Le montant des salaires et par conséquent les classifications professionnelles, sont pour dix ans aux mains de l'Etat.

Jusqu'en 1936, la grande majorité du personnel non gradé du Grand Bazar était payée sur une base salariale identique, quel que soit le poste de travail occupé. Les grilles de classification établies par les conventions collectives en 1936 constituent alors la première hiérarchisation des fonctions. Celle qui est mise en place n'est alors pas très poussée et les écarts salariaux liés au poste de travail sont moins importants que ceux dus au sexe. Le classement des postes, ensuite, n'est pas rigoureusement fondé par la définition de critères précis. Il n'est absolument pas explicité dans la grille des magasins de nouveautés et le rôle donné à l'expérience et / ou aux diplômes dans le barème de salaires des secrétaires sténodactylographes n'est pas sans contradiction. Ces faiblesses des classifications professionnelles sont peut-être à l'origine de leur manque d'impact direct sur les taxinomies utilisées au Grand Bazar.

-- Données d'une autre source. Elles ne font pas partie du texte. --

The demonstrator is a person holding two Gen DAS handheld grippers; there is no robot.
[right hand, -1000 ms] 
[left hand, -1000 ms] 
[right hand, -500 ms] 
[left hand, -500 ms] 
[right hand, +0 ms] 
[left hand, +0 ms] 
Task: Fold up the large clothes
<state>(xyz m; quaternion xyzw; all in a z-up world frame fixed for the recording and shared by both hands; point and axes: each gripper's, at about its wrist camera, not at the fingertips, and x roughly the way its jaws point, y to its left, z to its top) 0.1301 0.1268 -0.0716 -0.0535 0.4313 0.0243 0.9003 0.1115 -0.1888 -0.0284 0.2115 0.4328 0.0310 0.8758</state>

Les postes de marqueuses, plieuses ou sacochieres, absents des barèmes de salaires continuent ainsi à exister entre 1936 et 1938 et les "vendeurs extérieurs" jusqu'en 1940. Le processus d'identification des postes et des fonctions n'en est pas moins véritablement amorcé et se poursuit au-delà de la suspension des négociations collectives en 1939. Le pouvoir que s'octroie le gouvernement sur la détermination des salaires constitue, pour les employeurs et employeuses, une étape supplémentaire dans la dépossession de leurs prérogatives. Après avoir été contraintes à la négociation avec les salariées entre 1936 et 1939, elles et ils n'ont même plus d'influence sur la fixation des salaires de base.

Notes
1199.

ADR, 10MPC121, décret du 1er septembre 1939 fixant le régime du travail, article 13.

1200.

Décret du 10 novembre 1939 relatif au régime du travail pendant la durée des hostilités, article 5, Journal Officiel du 16 novembre 1939.

1201.

Idem, article 2.

1202.

Idem, article 3.

1203.

ADR, 10MPC121, décret du 27 octobre 1939, relatif aux conventions collectives de travail et aux sentences arbitrales et surarbitrales, article 1er.Décret du 10 novembre 1939, cité, article 1er.

1204.

Loi du 24 juin 1936, citée, nouvel article 31 vc du titre II du livre Ier du code du travail.

1205.

Décret du 10 novembre 1939, cité, article 5.

1206.

Décret du 1er juin 1940 relatif au régime des salaires, Journal Officiel du 4 juin 1940.